Tmem132a, a transmembrane protein, is crucial in multiple biological processes. It is involved in the Wnt/β -catenin signaling pathway, which is vital for embryonic development and adult tissue homeostasis [2,4]. Tmem132a also interacts with planar cell polarity (PCP) regulators, indicating its role in PCP-related processes [1].

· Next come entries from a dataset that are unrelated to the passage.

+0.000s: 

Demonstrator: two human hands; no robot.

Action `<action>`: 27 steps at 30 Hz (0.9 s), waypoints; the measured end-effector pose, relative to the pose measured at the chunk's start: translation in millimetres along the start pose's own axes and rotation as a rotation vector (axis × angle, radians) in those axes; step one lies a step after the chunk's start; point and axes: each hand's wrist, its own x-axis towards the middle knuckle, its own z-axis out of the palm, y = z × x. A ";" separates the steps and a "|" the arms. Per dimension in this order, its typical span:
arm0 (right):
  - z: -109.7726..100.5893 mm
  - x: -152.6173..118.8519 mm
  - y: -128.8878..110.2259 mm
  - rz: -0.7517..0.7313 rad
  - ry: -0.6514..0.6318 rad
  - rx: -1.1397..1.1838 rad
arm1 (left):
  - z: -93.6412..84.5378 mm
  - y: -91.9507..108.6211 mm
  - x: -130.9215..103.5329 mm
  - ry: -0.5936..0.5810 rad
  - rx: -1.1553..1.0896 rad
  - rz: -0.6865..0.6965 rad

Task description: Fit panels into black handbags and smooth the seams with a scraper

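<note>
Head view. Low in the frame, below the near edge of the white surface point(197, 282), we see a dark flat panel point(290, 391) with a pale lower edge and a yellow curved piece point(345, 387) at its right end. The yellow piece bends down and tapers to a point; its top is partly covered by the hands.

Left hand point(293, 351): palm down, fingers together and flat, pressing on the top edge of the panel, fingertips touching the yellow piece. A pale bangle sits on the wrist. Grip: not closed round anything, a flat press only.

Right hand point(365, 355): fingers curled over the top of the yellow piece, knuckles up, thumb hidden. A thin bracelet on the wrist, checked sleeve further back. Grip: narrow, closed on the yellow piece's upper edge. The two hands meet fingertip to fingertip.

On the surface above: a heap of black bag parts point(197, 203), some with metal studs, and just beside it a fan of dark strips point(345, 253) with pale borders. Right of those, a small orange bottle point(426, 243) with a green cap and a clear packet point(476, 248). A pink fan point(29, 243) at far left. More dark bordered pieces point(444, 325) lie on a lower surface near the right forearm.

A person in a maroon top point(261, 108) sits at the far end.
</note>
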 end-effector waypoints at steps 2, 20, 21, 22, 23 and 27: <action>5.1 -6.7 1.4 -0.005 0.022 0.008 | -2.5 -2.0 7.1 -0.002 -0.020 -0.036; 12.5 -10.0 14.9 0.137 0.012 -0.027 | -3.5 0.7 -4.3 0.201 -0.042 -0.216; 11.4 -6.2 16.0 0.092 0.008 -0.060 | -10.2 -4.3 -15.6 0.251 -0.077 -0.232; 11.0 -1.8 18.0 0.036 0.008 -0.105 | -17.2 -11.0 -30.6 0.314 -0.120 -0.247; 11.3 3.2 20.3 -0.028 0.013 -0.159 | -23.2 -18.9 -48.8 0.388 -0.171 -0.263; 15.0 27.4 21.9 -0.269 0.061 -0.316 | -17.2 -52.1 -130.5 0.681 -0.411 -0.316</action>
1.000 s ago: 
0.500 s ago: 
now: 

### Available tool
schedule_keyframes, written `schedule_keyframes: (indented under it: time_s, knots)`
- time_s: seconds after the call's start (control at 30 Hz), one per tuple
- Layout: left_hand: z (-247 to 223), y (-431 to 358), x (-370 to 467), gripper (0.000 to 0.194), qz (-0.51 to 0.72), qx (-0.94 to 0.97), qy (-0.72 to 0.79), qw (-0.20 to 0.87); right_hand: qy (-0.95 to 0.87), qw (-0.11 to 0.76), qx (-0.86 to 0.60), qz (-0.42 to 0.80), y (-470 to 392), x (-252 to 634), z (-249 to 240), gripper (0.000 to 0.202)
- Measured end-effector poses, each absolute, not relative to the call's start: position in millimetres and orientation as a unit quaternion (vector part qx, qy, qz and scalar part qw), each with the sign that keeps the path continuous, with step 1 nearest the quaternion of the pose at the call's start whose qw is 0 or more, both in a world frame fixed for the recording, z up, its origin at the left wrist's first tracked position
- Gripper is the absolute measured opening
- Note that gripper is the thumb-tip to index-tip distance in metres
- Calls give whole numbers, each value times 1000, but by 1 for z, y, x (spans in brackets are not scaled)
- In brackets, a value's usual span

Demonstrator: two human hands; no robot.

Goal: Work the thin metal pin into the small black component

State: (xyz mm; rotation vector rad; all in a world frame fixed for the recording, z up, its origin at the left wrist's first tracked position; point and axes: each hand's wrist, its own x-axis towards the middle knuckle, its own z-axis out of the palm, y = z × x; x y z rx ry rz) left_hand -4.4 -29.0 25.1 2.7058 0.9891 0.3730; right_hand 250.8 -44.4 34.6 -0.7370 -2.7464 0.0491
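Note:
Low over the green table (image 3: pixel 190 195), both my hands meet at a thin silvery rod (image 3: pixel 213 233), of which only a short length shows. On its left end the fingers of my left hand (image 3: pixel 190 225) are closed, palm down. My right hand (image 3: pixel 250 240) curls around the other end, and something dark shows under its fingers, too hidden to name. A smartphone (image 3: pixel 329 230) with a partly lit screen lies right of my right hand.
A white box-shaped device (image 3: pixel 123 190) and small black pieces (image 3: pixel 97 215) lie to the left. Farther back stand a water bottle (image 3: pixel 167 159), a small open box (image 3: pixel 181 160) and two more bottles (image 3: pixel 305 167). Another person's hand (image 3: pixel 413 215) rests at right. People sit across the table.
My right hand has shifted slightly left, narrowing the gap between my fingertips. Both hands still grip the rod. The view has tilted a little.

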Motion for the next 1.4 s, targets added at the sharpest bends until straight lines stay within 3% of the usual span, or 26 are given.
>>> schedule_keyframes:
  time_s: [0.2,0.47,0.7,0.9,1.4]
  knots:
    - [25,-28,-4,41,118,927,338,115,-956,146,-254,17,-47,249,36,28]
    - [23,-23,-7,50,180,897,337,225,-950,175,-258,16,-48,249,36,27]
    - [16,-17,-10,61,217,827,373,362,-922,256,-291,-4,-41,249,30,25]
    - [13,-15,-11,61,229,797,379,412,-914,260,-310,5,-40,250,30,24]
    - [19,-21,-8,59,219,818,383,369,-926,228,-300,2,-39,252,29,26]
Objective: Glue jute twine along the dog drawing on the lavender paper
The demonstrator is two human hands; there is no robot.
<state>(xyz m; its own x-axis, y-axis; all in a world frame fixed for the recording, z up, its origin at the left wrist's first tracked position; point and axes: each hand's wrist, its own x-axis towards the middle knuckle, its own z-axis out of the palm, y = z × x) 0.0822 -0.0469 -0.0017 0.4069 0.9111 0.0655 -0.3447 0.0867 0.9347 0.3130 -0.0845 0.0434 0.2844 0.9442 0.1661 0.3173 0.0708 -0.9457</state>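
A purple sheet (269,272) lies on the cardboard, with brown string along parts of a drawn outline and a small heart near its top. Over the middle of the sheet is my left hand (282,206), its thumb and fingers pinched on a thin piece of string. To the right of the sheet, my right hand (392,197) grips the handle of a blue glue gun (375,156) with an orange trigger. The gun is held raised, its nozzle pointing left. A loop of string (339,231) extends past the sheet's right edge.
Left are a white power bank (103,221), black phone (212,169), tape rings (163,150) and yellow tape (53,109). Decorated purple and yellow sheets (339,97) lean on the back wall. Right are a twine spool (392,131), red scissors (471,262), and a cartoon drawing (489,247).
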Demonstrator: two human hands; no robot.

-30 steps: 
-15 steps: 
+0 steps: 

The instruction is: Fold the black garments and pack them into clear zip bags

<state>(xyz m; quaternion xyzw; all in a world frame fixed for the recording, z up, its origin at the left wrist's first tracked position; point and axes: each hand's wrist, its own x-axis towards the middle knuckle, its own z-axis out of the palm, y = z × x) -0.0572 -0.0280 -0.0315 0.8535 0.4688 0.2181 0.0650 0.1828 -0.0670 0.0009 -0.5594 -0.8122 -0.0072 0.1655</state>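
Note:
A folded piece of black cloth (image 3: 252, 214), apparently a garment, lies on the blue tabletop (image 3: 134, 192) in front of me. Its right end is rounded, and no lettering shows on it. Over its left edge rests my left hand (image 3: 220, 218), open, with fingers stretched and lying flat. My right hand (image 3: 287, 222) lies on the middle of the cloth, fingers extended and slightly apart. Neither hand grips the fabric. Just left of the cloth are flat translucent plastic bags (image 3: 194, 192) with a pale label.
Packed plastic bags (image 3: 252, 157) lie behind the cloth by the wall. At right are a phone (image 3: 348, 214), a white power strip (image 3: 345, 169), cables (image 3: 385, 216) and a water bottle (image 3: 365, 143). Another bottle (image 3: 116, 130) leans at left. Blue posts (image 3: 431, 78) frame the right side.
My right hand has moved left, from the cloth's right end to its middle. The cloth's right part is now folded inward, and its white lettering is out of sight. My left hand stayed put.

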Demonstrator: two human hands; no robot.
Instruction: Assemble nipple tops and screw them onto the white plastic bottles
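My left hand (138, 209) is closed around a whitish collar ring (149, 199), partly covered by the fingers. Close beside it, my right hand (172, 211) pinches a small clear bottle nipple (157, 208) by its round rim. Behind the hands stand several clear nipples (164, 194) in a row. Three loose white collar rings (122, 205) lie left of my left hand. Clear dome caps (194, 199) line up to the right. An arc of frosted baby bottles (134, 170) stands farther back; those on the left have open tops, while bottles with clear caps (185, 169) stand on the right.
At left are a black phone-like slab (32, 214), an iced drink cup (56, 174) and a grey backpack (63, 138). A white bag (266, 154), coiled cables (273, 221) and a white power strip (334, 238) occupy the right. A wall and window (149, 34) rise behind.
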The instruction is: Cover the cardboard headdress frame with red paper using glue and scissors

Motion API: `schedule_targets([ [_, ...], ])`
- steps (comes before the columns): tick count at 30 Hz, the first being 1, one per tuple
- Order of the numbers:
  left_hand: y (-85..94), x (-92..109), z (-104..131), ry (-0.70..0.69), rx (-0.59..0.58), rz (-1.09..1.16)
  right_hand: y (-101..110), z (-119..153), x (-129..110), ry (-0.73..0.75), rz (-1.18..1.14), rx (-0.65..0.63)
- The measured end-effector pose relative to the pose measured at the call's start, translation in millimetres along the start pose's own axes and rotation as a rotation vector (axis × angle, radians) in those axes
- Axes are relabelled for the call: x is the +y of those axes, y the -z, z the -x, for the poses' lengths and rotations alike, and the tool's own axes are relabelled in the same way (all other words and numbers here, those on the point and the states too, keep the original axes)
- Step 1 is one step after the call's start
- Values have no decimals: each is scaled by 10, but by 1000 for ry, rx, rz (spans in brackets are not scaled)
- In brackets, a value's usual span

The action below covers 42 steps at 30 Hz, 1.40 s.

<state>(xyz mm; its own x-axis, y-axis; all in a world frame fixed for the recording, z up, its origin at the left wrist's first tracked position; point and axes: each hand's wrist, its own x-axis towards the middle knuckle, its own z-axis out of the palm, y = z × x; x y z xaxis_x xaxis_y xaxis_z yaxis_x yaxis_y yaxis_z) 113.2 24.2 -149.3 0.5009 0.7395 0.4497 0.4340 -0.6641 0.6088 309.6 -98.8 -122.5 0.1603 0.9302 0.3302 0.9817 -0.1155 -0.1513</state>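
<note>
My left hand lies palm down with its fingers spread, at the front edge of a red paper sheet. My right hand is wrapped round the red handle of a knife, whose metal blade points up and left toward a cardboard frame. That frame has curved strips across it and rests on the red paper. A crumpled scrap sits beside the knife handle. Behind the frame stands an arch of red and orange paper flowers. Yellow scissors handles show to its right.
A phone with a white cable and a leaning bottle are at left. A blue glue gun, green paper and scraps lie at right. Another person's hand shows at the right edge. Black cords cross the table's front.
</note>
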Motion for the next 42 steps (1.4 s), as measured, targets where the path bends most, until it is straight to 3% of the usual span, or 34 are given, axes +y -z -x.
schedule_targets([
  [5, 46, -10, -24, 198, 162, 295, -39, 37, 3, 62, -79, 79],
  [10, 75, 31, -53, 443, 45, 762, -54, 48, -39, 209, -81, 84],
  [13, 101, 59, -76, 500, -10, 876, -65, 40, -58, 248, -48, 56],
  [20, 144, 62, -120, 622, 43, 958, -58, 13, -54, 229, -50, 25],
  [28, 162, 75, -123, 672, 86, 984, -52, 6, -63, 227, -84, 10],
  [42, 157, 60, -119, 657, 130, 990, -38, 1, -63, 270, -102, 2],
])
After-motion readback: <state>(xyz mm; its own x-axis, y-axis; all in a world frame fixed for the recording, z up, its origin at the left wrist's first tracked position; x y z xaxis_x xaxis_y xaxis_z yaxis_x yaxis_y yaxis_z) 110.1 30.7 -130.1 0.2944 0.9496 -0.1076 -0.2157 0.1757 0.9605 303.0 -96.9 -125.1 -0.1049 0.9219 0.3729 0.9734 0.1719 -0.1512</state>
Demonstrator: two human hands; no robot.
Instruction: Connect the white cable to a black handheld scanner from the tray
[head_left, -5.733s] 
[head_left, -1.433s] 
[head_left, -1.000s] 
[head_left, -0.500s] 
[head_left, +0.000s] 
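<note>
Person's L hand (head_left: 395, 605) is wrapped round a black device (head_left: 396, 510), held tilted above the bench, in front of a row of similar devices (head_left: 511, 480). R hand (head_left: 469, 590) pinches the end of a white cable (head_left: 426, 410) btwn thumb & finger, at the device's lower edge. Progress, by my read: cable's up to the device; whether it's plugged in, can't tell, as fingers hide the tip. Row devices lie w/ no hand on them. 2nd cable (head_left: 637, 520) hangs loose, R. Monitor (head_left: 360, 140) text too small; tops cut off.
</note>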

In Tmem132a-null mouse models, various developmental defects were observed. These include caudal developmental defects such as skeletal, posterior neural tube closure, genitourinary tract, and hindgut defects [1]. In the hindgut, visceral endoderm fails to be excluded from the medial region in mutant embryos, leading to malformations in cloaca-derived structures and indirectly affecting the neural tube and kidney/ureter [1]. Mouse embryos lacking Tmem132a display phenotypes similar to Wnt/β-catenin mutants, like open spina bifida, caudal truncation, syndactyly, and renal defects, suggesting its key role in regulating this pathway [2]. Also, in these models, spinal neural tube closure and lateral migration of the caudal paraxial mesoderm are affected, as Tmem132a regulates integrins and downstream integrin pathway activation [3].

In conclusion, Tmem132a is a key regulator in embryonic development, especially in processes related to hindgut morphogenesis, caudal development, neural tube closure, and mesodermal migration. The study of Tmem132a knockout mouse models has provided valuable insights into its role in these processes and its association with caudal-related developmental defects [1,2,3].